If you fail to create powers of attorney and unexpectedly become incapacitated, your loved ones will be forced to file a petition for conservatorship to appoint someone to guide your medical decisions and/or conservatorship of the estate for legal and financial decisions to be made. This process can be expensive, time-consuming, and cause unnecessary stress on your loved ones during an already difficult time. Empowering a family member or other trusted individual to make these decisions for you and act in your best interest allows you to have the final say in important life matters, avoid conservatorship proceedings, reduce the burden on your loved ones, and save significant amounts of time, money, and drama.

Should I Name Multiple Agents in a Power of Attorney?

You can name multiple agents in a power of attorney and stipulate whether these agents should serve concurrently or jointly. Concurrent agents each have the full authority granted to them in the powers of attorney document and can make independent decisions, while joint agents must work together and agree before taking any actions. Naming multiple agents in your power attorney document can be helpful, as splitting the decision-making responsibilities can make this role less stressful for agents, encourage more efficient problem-solving, and provide additional protection against potentially poor or impulsive decision making by a single agent. If you own different types of assets (for example, real estate and a vintage car collection), it can be best to name one agent to manage each type of asset based on their different skillsets.
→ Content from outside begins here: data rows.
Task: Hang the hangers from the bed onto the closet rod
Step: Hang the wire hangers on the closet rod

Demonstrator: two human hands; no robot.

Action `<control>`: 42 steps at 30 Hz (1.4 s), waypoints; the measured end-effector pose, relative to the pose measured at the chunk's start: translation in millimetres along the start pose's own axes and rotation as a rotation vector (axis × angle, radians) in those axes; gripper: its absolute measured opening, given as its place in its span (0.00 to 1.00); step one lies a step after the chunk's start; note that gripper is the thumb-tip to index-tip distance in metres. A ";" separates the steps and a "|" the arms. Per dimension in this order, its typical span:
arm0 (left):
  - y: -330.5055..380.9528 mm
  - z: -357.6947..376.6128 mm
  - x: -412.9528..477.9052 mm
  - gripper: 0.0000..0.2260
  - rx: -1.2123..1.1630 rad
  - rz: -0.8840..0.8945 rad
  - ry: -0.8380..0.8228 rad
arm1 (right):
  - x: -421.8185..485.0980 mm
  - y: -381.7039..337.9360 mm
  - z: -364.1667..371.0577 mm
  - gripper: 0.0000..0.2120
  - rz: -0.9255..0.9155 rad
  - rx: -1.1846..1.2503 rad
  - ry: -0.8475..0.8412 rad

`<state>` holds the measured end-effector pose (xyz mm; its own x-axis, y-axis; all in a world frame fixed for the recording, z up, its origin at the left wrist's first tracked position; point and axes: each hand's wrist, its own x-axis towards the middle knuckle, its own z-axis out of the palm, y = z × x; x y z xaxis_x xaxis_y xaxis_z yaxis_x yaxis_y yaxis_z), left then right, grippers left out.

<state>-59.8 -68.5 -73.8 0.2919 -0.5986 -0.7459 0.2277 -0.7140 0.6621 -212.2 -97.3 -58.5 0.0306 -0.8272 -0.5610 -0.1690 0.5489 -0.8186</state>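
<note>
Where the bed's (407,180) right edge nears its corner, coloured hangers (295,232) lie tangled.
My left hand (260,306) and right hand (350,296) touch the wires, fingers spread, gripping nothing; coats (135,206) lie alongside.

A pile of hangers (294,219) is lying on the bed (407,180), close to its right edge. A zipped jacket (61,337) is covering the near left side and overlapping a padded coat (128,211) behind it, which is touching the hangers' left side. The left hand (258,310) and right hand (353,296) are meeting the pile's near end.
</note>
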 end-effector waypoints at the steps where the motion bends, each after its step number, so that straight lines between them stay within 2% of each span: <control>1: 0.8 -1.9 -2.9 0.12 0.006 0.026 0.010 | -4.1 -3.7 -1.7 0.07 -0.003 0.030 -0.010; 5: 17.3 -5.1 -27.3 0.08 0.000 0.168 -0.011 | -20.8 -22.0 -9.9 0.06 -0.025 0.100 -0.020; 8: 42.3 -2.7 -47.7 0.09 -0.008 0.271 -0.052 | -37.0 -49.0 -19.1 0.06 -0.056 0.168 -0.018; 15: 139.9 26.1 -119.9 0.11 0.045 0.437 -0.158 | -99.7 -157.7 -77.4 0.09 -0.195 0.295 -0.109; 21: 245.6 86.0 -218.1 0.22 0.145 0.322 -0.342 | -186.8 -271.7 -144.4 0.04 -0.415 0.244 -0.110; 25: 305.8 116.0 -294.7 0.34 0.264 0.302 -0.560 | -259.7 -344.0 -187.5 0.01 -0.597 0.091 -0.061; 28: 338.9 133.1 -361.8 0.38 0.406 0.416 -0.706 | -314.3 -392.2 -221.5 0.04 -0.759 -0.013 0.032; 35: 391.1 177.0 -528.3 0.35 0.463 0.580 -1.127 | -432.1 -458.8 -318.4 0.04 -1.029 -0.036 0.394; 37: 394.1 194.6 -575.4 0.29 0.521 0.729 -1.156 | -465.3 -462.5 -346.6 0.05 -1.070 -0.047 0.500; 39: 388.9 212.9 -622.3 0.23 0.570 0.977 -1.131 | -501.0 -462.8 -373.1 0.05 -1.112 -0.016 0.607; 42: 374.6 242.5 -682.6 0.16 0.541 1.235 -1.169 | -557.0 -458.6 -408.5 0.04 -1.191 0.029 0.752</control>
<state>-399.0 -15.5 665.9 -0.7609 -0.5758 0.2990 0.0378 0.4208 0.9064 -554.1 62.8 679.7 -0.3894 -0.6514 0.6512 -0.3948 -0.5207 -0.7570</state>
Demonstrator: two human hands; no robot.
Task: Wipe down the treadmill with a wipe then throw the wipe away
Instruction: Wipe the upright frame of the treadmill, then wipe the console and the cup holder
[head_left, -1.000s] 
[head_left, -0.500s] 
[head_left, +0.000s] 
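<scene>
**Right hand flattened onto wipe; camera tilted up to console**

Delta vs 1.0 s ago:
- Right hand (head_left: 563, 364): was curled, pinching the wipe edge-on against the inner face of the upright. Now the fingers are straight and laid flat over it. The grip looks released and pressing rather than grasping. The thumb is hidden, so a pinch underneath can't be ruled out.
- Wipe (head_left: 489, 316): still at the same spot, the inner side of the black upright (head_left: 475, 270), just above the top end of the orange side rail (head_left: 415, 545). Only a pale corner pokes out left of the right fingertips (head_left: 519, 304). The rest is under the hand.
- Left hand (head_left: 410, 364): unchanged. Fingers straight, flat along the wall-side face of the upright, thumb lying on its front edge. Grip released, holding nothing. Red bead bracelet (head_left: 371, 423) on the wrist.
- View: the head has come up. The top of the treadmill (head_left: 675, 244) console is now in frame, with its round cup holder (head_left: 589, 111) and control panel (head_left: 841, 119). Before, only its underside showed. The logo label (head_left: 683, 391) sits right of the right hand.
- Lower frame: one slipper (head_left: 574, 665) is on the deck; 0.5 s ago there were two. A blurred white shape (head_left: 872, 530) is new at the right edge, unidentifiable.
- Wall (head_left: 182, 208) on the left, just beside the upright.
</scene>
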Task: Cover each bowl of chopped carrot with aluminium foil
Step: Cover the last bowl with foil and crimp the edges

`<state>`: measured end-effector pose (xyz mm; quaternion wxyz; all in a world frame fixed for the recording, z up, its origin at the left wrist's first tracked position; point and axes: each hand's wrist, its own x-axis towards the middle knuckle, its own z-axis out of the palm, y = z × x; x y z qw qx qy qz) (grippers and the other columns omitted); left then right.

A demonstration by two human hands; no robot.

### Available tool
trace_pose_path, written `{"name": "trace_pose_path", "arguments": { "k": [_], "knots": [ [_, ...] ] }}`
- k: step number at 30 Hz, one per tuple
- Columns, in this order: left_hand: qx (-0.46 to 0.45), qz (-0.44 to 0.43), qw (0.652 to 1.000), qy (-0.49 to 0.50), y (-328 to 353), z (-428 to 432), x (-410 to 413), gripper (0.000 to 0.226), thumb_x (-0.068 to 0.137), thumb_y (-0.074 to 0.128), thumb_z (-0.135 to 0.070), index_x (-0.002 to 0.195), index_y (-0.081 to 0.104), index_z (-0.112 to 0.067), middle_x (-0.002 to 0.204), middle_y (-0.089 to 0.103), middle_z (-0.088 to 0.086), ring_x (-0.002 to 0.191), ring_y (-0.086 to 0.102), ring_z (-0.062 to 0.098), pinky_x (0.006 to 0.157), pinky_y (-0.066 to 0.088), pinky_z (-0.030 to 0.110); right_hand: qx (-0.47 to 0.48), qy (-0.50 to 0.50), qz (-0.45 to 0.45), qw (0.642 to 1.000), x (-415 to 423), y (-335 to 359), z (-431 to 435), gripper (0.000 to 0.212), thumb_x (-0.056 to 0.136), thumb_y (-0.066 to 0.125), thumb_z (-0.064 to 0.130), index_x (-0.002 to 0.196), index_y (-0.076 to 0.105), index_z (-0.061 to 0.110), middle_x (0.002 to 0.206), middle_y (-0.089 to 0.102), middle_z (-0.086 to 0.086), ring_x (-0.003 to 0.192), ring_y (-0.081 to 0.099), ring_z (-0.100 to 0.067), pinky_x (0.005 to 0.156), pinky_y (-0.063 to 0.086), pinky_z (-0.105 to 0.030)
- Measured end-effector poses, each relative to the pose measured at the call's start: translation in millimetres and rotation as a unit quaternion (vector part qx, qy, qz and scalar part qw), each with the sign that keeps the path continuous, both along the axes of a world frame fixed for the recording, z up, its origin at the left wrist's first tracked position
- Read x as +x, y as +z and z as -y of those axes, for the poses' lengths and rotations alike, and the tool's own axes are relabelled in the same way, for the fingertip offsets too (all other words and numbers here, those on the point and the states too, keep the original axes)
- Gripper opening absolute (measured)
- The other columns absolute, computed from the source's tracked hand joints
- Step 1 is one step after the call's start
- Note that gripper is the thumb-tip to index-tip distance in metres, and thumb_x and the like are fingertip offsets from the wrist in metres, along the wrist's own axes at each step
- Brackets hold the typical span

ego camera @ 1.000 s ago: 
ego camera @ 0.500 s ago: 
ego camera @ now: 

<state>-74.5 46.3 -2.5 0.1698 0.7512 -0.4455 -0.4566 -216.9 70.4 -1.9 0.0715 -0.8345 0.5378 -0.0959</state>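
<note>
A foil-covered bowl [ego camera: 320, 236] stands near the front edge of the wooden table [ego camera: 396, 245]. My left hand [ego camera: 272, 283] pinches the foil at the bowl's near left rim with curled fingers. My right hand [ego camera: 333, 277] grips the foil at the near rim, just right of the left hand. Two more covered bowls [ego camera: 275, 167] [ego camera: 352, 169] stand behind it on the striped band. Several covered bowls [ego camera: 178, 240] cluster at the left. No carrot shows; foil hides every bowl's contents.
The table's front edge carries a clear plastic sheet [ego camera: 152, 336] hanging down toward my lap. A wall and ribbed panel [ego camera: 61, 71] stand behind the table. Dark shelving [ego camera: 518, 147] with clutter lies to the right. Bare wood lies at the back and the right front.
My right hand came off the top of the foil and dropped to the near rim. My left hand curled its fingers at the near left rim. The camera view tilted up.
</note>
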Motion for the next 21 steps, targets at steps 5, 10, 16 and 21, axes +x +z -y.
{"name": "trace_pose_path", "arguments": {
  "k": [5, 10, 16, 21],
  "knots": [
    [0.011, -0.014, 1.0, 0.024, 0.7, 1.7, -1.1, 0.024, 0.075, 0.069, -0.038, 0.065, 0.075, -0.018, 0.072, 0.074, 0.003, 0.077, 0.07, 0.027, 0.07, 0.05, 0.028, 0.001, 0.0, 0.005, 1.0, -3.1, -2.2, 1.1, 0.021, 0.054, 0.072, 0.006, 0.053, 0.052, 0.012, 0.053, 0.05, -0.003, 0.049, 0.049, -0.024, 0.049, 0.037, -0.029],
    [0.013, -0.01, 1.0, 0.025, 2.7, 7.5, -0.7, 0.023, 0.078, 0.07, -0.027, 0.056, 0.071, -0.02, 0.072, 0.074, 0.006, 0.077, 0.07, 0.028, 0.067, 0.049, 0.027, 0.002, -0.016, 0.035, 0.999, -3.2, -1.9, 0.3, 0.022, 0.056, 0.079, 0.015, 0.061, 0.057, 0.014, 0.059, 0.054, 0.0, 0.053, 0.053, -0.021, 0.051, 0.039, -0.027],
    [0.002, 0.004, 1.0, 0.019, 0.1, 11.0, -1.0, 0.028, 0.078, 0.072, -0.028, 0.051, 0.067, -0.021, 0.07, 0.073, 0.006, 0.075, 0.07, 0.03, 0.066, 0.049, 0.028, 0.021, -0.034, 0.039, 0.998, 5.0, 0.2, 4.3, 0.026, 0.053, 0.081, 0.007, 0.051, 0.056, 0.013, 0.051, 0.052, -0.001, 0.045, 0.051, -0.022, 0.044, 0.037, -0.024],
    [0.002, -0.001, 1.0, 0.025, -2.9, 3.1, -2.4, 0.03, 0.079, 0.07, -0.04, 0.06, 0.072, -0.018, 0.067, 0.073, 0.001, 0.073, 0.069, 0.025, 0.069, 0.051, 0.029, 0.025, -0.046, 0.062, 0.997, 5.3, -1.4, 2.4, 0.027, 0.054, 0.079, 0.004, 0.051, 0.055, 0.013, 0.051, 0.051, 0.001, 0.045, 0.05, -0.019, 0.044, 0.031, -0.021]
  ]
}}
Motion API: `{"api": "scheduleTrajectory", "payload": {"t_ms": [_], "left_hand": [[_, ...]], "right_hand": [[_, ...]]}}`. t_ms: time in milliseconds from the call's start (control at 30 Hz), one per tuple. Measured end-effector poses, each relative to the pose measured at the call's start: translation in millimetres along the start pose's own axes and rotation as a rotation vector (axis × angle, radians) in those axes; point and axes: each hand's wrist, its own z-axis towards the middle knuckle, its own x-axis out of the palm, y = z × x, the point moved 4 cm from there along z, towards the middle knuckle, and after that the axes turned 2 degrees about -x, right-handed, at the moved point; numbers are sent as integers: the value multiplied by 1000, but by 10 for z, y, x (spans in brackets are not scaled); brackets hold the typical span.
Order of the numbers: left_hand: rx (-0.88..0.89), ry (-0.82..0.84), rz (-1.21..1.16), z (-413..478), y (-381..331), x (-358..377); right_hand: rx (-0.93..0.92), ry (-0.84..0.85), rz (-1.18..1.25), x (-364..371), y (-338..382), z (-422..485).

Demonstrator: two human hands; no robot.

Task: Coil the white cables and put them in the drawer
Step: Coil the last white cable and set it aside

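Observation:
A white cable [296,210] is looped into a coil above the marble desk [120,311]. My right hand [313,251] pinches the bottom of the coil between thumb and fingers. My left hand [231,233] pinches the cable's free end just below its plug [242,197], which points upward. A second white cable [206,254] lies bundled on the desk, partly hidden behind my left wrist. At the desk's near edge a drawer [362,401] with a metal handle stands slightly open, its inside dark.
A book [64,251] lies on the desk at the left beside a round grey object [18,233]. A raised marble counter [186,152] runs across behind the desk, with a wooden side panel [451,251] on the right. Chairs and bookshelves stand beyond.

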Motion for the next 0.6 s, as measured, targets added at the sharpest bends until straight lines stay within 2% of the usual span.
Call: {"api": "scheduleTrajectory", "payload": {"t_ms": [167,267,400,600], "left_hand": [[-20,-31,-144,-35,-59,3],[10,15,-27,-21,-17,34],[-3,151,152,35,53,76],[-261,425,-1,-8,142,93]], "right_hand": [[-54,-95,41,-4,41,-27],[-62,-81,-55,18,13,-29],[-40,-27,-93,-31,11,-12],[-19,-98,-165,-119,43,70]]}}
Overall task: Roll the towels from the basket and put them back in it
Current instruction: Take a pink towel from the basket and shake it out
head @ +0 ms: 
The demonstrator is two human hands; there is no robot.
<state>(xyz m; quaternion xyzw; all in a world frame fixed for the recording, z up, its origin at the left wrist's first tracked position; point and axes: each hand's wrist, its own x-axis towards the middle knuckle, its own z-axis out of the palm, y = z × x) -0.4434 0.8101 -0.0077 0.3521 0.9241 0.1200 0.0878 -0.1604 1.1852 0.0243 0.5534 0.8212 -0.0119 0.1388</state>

However, even with proper planning, naming multiple agents in a power of attorney can also create unnecessary obstacles. Because every decision must be approved by both co-agents, it can create logistical problems and take longer to manage time-sensitive tasks. Co-agents may not always agree on how to handle your affairs and the resulting disputes could even require litigation to resolve. Furthermore, certain institutions do not accept the authority of co-agents. If two people enter a bank claiming the same authority but carrying different instructions, this can trigger fraud concerns, delaying or completely halting important financial or business matters.

Ultimately, deciding whether to name multiple agents to a power of attorney depends on your specific circumstances and needs. If you decide to take this approach, you must carefully draft your power of attorney document so that it clearly defines the scope and limits of each agent’s responsibilities. Before creating this document, speak with the co-agents to ensure they fully understand their roles and obligations, agree with the terms it contains, and can productively communicate among themselves to accomplish your goals. Consider adding dispute resolution provisions to the document, as well, so that if your agents are unable or unwilling to reach agreements with one another, issues can still be resolved without your estate ending up in court.

Do I Need a Lawyer to Create a Power of Attorney?

Although it is not legally required to retain the services of an Indio powers of attorney lawyer to enact a power of attorney, legal representation is strongly recommended for the maximum level of protection. Ultimately, the power of attorney is only as strong as the language used to draft it. You must carefully and precisely craft this document according to not just your will, your goals, and your financial situation, but also state laws. Furthermore, you must designate the best person to serve in the position of agent, and clearly outline the specific conditions under which your agent has the authority to act on your behalf, and to exactly what extent.

You may be able to complete a standard power of attorney document on your own, but if you fail to use specific enough language, do not have witnesses to verify your signing of the document, do not notarize it, or make any number of other routine technical errors, a judge can contest the validity of the document. A lawyer who specializes in these matters can help you create a comprehensive, legally binding document that is specific to your unique situation and will remain a valuable and durable asset for as long as you need it.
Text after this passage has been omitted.